In fact, he seemed exhilarated as he explained the strategy to his subordinates and advisors. Hannibal hadn't fought a battle this huge since last year's crushing victory at Lake Trasimene, and he said another crushing victory was needed to reinvigorate his troops and strike fear into the hearts of the Romans. More likely, Hasdrubal thought, Hannibal needed the battle for his own morale as much as his troops'. The man probably didn't even care if they won or lost, so long as he got to fight the Romans.

Hasdrubal cared intensely. Immortal or not, he didn't relish the idea of taking a sword to the head. He would do his best to insure that his side won with a minimum of losses.

After his cow-herding performance at the Volturnus, Hasdrubal had been awarded command of Hannibal's Iberian and Gallic cavalry. He found it odd that one conquered man should be placed in charge of many more, but the rest of the Punic elite thought it appropriate that strange Hasdrubal run the motley crew of finely-dressed Iberians and half-naked, torque-wearing Celts. However, Hasdrubal was also placed in charge of most of the Punic Gods, for his wing played an important part in Hannibal's strategy. Hasdrubal left the tent, arranged his men in formation, and awaited the battle.

After two years of war, Hasdrubal had gotten used to its rhythms. Long periods of anticipation and tension, followed by short, terrifying spells of chaos and blood. The Punic army waited three full days before the Romans accepted battle—provoked, Hasdrubal feared, by Hannibal's unwarranted attack on the Roman camp the night before. Proconsul Varro, driven to anger, led his troops and Horatii into the field. And the exhilarated Hannibal responded by charging them.

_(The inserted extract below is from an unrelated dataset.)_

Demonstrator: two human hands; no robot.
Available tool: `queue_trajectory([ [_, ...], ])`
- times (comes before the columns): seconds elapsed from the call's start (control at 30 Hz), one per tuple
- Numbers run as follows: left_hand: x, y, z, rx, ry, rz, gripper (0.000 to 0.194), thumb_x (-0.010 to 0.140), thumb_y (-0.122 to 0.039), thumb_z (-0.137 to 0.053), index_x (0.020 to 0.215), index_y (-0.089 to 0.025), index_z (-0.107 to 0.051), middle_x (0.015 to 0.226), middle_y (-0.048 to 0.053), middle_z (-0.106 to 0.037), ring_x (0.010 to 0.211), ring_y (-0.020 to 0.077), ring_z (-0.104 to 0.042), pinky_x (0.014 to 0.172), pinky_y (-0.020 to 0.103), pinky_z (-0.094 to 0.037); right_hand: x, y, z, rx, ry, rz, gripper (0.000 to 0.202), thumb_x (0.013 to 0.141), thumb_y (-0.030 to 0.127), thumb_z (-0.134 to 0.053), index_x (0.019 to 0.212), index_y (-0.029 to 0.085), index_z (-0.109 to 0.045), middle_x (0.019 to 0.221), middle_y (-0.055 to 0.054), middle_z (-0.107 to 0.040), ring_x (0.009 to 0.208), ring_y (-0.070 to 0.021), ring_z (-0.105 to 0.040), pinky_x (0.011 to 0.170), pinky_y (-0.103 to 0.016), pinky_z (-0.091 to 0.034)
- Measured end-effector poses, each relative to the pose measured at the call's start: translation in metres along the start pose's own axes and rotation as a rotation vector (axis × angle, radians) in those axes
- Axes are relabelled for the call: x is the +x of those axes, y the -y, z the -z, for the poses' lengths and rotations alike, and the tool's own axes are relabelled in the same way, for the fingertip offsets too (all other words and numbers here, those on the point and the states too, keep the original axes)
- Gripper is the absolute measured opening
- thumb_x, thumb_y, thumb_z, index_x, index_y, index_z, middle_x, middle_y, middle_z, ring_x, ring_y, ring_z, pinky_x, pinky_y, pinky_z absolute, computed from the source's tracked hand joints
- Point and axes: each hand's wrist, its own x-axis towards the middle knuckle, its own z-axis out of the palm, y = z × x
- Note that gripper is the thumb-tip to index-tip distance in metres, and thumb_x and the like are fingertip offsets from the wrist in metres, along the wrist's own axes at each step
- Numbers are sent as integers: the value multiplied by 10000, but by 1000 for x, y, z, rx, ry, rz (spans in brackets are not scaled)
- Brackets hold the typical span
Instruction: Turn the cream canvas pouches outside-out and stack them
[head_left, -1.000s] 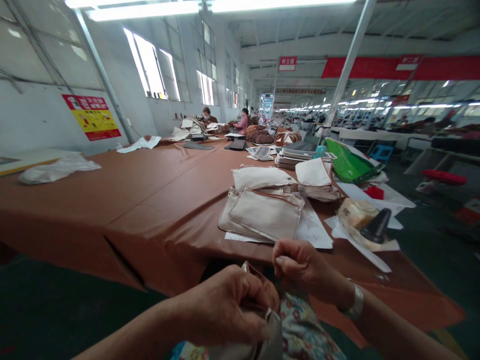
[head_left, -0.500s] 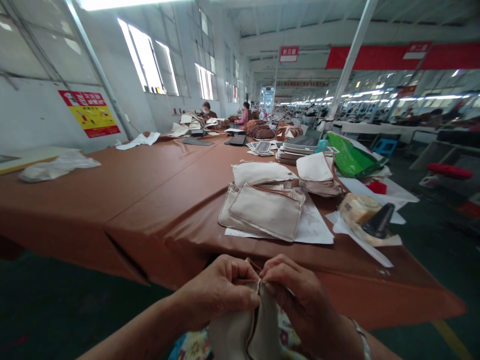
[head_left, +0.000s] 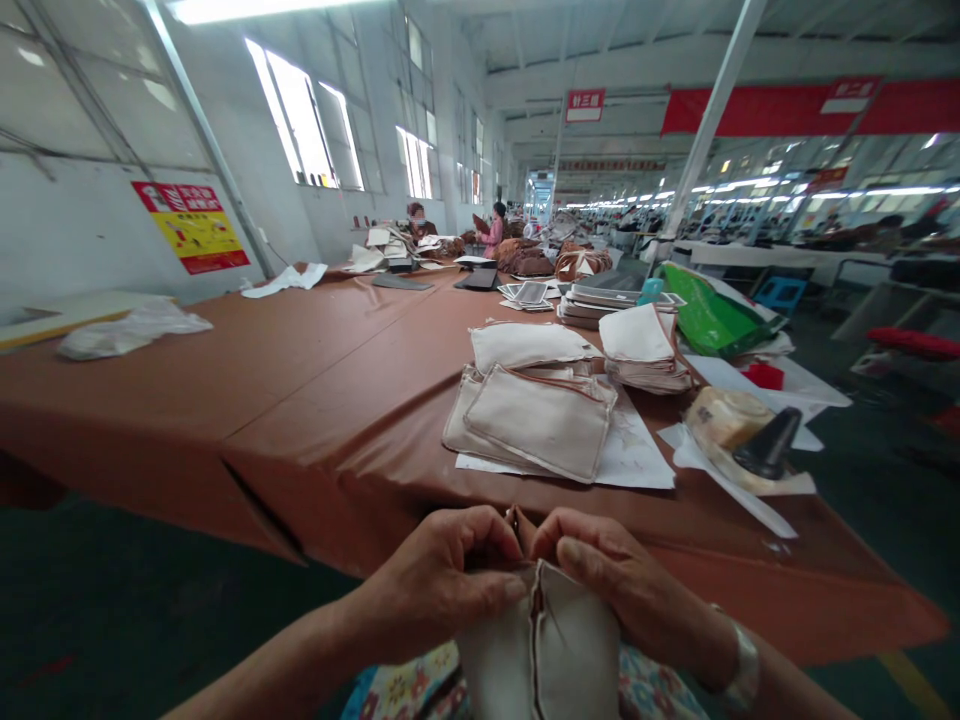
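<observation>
- The cream pouch [head_left: 577, 645] has a smooth, leather-like face, with a raised seam running down its middle; dark brown shows in the narrow slit along that seam.
- Its upper end comes to a small peak at the seam, and a brown flap [head_left: 523, 528] stands up behind it, between the two hands.
- The pouch is upright at the bottom of the view, in front of a floral garment [head_left: 409, 690]; its lower end runs out of sight.
- The left hand [head_left: 457, 565] grips the upper left part of the pouch, thumb in front and fingers curled behind.
- The right hand [head_left: 626, 570] pinches the upper right part, thumb and forefinger close together; a bracelet [head_left: 741, 665] circles that wrist.
- The fingertips of both hands are near each other, either side of the seam.
- Beyond the hands is the front edge of the brown-covered table [head_left: 330, 400]; the pouch is on the near side of that edge.
- Similar cream pouches [head_left: 540, 425] lie piled on a white sheet [head_left: 637, 455] just past the edge.
- To their right, a black cone [head_left: 769, 445] stands tilted near the table's right edge.
- Leftward, the brown cover stretches from the pile towards a crumpled plastic bag [head_left: 142, 330].
</observation>
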Motion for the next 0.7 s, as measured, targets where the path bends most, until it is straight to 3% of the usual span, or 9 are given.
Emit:
queue_trajectory([
  [0.1, 0, -1, 1, 189, -30, -137, 105, 878, -231, -600, 869, -133, -635, 827, 23, -611, 732, 116, -519, 643, 189, -415, 2, -1, -6, -11, -26, -20, 366, 764, 436, -764, 857, 104, -642, 716, 1, -529, 631, -99, -404, 562, -206, -309],
  [0.23, -1, 0, 1, 717, -115, -424, 165, 865, -102, -531, 940, -167, -662, 870, 28, -627, 729, 110, -563, 666, 195, -416, 5, -10, -12, -1, -127, -53, 338, 735, 399, -788, 820, 84, -699, 673, 0, -554, 603, -90, -387, 550, -206, -290],
  [0.37, -3, 1, -4, 1126, -122, -508, 159, 912, -136, -463, 909, -163, -620, 870, 45, -628, 692, 133, -560, 614, 232, -409, 6, -14, -12, -21, -137, -58, 308, 737, 359, -778, 823, 69, -717, 699, -23, -592, 612, -100, -409, 559, -215, -307],
  [0.5, -3, 1, -12, 1460, -51, -548, 156, 896, -107, -446, 847, -149, -588, 795, 58, -602, 628, 171, -514, 558, 277, -380, 7, -10, -12, -90, -107, -47, 184, 737, 241, -735, 789, 70, -694, 666, 1, -553, 606, -97, -386, 545, -211, -299],
  [0.6, 0, 0, -13, 1470, -27, -453, 165, 869, -79, -431, 862, -142, -583, 822, 70, -592, 679, 187, -512, 580, 280, -382, 8, -5, -14, -296, -89, -31, 24, 717, 98, -633, 698, 91, -644, 610, 39, -464, 576, -82, -325, 495, -202, -246],
  [0.7, 8, -3, -7, 1025, 7, -235, 128, 832, -107, -449, 809, -145, -570, 776, 22, -568, 662, 139, -482, 591, 236, -370, 7, -3, -16, -484, -65, -11, 105, 692, 31, -570, 631, 116, -579, 587, 56, -392, 566, -78, -295, 477, -207, -213],
])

Hasdrubal's cavalry engaged the Roman knights in a bitter, desperate clash. The fighting grew so thick that the troops had to dismount and fight on foot. While the purple-cloaked Iberians and the screaming, war-painted Celts held the front lines, the Gods started decimating their enemies. On the Punic side, the Great Maharbal grew to colossal proportions and began crushing troops. Fierce young Cales Thermiops simply stared at his foes; his eyes became bright red fireballs, and turned the Romans into screaming bonfires.

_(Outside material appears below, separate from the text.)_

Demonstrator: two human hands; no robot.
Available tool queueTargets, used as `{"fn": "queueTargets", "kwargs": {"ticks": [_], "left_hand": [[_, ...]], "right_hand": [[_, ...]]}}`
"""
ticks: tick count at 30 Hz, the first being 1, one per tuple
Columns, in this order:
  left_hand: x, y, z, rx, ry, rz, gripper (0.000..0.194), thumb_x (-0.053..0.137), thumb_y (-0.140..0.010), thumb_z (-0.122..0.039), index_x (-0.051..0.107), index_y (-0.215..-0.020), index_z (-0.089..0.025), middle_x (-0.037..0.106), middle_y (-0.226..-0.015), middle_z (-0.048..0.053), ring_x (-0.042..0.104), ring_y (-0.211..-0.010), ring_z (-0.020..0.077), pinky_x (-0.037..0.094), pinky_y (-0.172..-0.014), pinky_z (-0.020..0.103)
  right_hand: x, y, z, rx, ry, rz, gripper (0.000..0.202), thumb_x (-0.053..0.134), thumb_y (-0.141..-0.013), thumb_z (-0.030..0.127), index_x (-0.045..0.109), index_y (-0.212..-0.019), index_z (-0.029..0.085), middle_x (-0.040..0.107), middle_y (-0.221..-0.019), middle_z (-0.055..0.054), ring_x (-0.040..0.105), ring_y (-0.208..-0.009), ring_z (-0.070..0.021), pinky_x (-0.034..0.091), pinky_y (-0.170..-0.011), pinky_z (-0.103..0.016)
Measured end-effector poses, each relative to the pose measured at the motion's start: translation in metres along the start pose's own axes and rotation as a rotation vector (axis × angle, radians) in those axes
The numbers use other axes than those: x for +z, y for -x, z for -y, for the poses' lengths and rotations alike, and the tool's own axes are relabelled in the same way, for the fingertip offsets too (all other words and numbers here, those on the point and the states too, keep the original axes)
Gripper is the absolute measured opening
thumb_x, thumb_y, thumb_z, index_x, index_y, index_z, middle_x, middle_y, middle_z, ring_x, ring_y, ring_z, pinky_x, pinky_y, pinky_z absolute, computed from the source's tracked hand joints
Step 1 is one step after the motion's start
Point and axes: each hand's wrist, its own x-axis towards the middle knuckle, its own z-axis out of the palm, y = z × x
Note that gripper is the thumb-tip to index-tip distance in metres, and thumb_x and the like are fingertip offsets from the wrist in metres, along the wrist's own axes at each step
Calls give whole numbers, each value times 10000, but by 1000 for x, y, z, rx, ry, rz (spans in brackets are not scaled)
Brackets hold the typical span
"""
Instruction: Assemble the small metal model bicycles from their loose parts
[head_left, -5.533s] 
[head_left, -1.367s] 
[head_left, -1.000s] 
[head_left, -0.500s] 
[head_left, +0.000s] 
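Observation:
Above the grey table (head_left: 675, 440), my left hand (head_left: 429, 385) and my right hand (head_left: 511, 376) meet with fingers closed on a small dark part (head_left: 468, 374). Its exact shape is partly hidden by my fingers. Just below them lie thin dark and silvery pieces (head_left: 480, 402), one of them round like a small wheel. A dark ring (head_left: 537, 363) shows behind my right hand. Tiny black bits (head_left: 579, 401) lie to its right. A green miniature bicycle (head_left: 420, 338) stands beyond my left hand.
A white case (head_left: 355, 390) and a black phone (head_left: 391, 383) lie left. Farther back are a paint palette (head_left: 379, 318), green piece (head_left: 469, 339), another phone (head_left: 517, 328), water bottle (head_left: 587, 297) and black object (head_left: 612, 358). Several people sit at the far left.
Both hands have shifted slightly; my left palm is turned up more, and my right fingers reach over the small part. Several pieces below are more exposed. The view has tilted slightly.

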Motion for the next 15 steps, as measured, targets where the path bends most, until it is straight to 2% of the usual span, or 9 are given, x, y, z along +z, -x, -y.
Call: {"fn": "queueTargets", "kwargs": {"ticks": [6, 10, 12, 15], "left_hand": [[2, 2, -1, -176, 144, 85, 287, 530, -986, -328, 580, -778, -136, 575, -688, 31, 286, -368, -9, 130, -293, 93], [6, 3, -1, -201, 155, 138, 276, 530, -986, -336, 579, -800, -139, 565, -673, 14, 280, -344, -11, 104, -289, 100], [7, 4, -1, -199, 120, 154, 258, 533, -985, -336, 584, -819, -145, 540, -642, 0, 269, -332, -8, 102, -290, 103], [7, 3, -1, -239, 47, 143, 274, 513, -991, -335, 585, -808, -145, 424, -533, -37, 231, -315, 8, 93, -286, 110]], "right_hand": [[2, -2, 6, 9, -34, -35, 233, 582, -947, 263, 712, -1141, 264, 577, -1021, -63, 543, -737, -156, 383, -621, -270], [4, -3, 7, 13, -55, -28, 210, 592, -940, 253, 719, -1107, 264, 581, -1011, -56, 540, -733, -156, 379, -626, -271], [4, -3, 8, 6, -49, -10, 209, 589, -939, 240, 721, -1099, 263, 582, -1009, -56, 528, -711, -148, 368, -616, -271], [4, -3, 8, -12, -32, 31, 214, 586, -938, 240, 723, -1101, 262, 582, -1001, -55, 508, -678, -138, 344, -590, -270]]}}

This challenge was swiftly met by the Roman Horatii, angered and out for blood. Hasdrubal quickly found himself fighting Zeteis, a Sicilian Greek with the power to fly who had joined the Roman side. Zeteis liked to strafe his enemies, killing them with slices from his sword as he flew past them. Hasdrubal threw his arms up around his head, more out of instinct than need, and let the Horatius slice him. As of yet, he was an unknown quantity. Hasdrubal fell, regrowing the ear that had been separated from his head, and Zeteis hurtled down for the kill. But thinking Hasdrubal was dying, the Horatius got sloppy; he wasn't expecting it when Hasdrubal leapt up and grabbed his arm. Zeteis hacked at Hasdrubal's arms, but Hasdrubal wouldn't let go, and his arm regrew too quickly to be hacked off. Zeteis could not escape, and he only had just enough time to realize his fate before a Celt ran up and stabbed the grounded flyer through his eye. Zeteis wasn't quite dead by the time Hasdrubal's ear had fully regrown, and the severed one on the ground had shrivelled and blackened.

Hasdrubal dropped Zeteis, once a godling but now a corpse. He tried shouting commands to his troops, but it was hopeless—they were in bitter infighting now, and all Hasdrubal could do was join in and hope his side won. Already, he was up to his knees in blood and human waste.

Then, across the field, he saw Mago leading a small cluster of men in a rally. The brutish man wasn't a good strategist, but he was second to none in combat.

Or second to none that Hasdrubal had yet seen. The Punic rally was countered by a group of Horatii. One, a tall, proud man who seemed to be a Gaul himself underneath his severe Romanesque bearing, charged Mago. Mago's strength punched through the man's armor and shattered his weapons, but could not break the man himself. Hasdrubal shivered and realized that this was Quintillus Marcus Graekki, the Warrior Who Could Not Be Killed. He started fighting his way through the battle, trying to take Mago's place in the fight.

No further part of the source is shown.